QC Holdings Incorporated, a payday lending company, made the payments to former Taxation and Revenue Department Secretary Demesia Padilla to rent commercial space she owns, a lawyer for the Kansas-based company was quoted by The Santa Fe New Mexican as saying.
“All the money we paid Ms. Padilla was for rent under a lease agreement. She was the landlord of one of our New Mexico branches,” the newspaper quoted the lawyer, Justin Kohlbeck, as saying.
The assertion serves as a reminder that, while Padilla is under investigation for possible crimes including tax evasion and embezzlement, she’s not been charged with or convicted of any crimes at this time.
Padilla resigned from her position in Gov. Susana Martinez’s administration on Friday after a search warrant and law-enforcement affidavit were filed, making public the details of the attorney general’s investigation of Padilla.
Investigators found that Padilla had deposited $47,753.64 into her bank account from QC Holdings in 2012 and 2013. The warrant sought tax records in part to determine whether Padilla reported that money as income and paid the applicable tax.
The assertion that QC Holdings was paying rent to Padilla contradicts what the AG’s Office had concluded. While Padilla’s 2012 and 2013 financial disclosure forms filed with the Secretary of State’s Office state that she received rental income of over $5,000 each of those years, the search warrant affidavit notes that there’s no mention of QC Holdings on those forms.
AG investigators, the affidavit states, “conducted an examination of the physical properties” occupied by QC Holdings and its subsidiaries in New Mexico, the affidavit states. “Ownership of the properties appears to be held by someone other than Demesia Padilla,” it states.
So, the AG’s office concluded, the payments weren’t the rental income Padilla referred to in her financial disclosure forms.
The AG’s Office wouldn’t comment to The New Mexican about QC Holdings’ statement that the payments were for rent for one of its branches.

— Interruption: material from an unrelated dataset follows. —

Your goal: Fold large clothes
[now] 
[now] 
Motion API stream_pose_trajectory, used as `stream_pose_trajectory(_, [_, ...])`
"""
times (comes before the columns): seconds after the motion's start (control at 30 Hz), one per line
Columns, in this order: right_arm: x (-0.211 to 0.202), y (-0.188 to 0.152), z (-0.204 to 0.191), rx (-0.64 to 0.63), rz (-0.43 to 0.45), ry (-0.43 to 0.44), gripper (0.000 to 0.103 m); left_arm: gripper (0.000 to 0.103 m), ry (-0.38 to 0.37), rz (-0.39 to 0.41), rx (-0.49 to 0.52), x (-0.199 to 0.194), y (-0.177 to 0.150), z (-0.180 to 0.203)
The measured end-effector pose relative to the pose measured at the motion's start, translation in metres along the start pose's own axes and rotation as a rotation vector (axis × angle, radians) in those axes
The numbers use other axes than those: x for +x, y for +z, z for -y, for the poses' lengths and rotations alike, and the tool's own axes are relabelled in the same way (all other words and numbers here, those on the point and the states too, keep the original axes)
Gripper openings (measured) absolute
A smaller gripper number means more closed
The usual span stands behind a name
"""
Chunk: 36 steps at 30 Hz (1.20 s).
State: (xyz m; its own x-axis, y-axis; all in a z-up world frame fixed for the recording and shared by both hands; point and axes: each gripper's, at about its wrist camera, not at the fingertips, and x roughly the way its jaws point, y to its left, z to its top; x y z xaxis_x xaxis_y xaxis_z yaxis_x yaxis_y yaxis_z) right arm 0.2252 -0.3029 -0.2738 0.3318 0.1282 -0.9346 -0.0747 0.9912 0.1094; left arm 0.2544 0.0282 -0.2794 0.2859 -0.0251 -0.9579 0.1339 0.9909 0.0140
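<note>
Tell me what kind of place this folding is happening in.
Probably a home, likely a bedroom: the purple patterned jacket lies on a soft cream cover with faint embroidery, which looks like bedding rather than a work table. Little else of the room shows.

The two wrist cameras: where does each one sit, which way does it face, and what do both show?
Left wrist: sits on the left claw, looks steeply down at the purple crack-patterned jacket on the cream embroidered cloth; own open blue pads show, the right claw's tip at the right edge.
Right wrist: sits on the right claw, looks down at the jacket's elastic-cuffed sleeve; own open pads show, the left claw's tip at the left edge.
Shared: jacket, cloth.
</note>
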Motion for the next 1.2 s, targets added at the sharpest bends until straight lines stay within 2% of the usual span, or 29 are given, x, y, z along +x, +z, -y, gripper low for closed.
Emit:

QC Holdings, The New Mexican reported, has 16 branches in New Mexico, including stores in Albuquerque, Farmington, Gallup, Española, Grants, Las Cruces, and Rio Rancho. Names its stores operate under include Nationwide Budget Finance, First Payday Loans, Check Advance Loans, and Quick Cash.
Kohlbeck wouldn’t tell the newspaper which store was located in space rented from Padilla, saying the company didn’t want to comment further.
Though the payments from QC Holdings are part of the AG’s investigation, the probe is centered on Padilla’s relationship with the Albuquerque company Harold’s Grading & Trucking. Investigators are looking into whether Padilla continued working for that company after becoming tax secretary in 2011, creating a conflict; whether she pressured state employees to give the company preferential treatment during an audit; and if she embezzled from the company or committed other crimes related to payments she made to herself from the company’s bank account.